Geçen hafta Nasıl seçim yaptığımız ile ilgili 5 TED konuşmasıyla hayatın her aşamasındaki tercihlerine bakarken bu hafta biraz daha alanı daraltarak odağımız: Başarı. Bu haftaki 5 TED videosunda konuşmacılar başarının felsefesinden, başarı ile kazanmanın arasındaki farklara kadar başarıyı yeniden tanımlıyorlar.
Yaklaşık 45 dakika süren 5 konuşmanın sonunda başarıyı tanımlamanız ne kadar değişecek bilmiyorum ama kaşığı eğmeyi isteyenler aradıkları o cümleyi bulabilecekler. Sözü fazla uzatmadan Türkçe altyazı seçeneğinin olduğu önemli isimlerin konuşmalarıyla başbaşa bırakayım.

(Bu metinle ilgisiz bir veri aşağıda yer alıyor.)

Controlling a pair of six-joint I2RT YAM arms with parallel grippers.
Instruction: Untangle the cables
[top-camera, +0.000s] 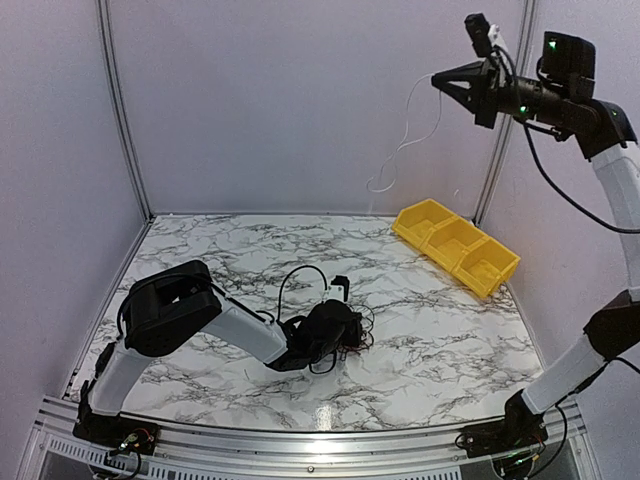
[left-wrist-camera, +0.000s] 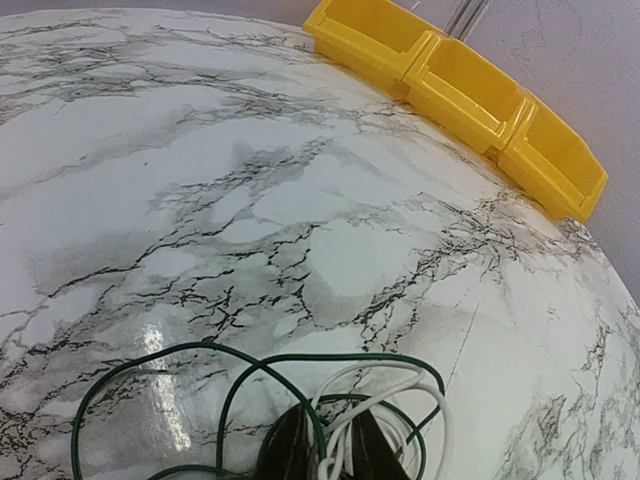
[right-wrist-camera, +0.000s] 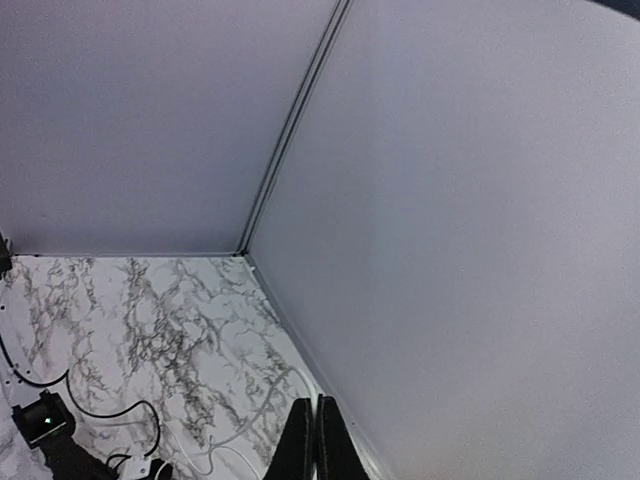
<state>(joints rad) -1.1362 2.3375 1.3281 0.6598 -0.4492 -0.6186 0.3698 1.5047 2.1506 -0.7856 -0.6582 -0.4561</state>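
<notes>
Overhead, white cable (top-camera: 410, 125) hangs vertically from right gripper (top-camera: 437, 80).

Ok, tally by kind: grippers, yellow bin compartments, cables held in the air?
Grippers: 2 (left gripper, right gripper)
Compartments in the yellow bin: 3
Cables in the air: 1, white cable from the right gripper
Total: 6

The lower edge cuts off the fingers (left-wrist-camera: 285, 450) of the left gripper (left-wrist-camera: 332, 420) and the cables (left-wrist-camera: 345, 405) looped around them, leaving its hold unclear, while the white cable (top-camera: 405, 145) vanishes between the pressed-together, cropped fingers of the right gripper (right-wrist-camera: 314, 405).
</notes>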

Richard St. John - Success is a continuous journey
Richard St. John 3 dakika 57 saniye süren kısa konuşmasında başarının sadece tek yönlü bir yol olmadığını aynı zamandı sürekli bir seyahat olduğunu açıklıyor. Kendi işinden bir örneği anlattığı hikeyenin mesajıysa denemeyi bırakmak başarısızlıktır.
John Wooden - The difference between winning and succeeding
Ünlü basketbol oyuncusu John Wooden 2001 yılında yaptığı konuşmayla yeniden tanımlarken konuyu 81 yıllık birikimiyle birlikte sadelikle ele alıyor.
David Brooks - Should you live for your résumé or your eulogy?
Profosyonel yaşam üzerine dikkat çeken bir konuşma yapan David Brooks kişinin öz geçmişinde belirtttiği özelliklerle övgüye değer kişilik özellikleri arasındaki farka yoğunlaşıyor.5 dakikadan azan süren konuşmasını bir hahamın kitabından örnekle zenginleştiren David Brooks'un konuşmasının Reinhold Niebuhr'dan aldığı özetse tekrar tekrar dinelenilesi cinsten.
Angela Lee Duckworth - The key to success? Grit
Yönetim danışmanlığıyla başladığı profosyonel yaşantısına önce matematik öğretmeni sonra psikolog olarak devam eden Angela Lee Duckworth başarının anahtarının metanet olduğunu söylüyor.
Alain de Botton - A kinder, gentler philosophy of success
Filozof Alain de Botton 2009'da yaptığı konuşmasında başarı ve başarısızlık kavramlarının incelemesine değiniyor. Dikkat çeken iddialarından biriyse, başarılı bir şekilde yaşamaya dair fikirlerimizin kendimize ait olmmaası, ailenin öncelikli olduğu başka insanlardan özümsendiği oluyor.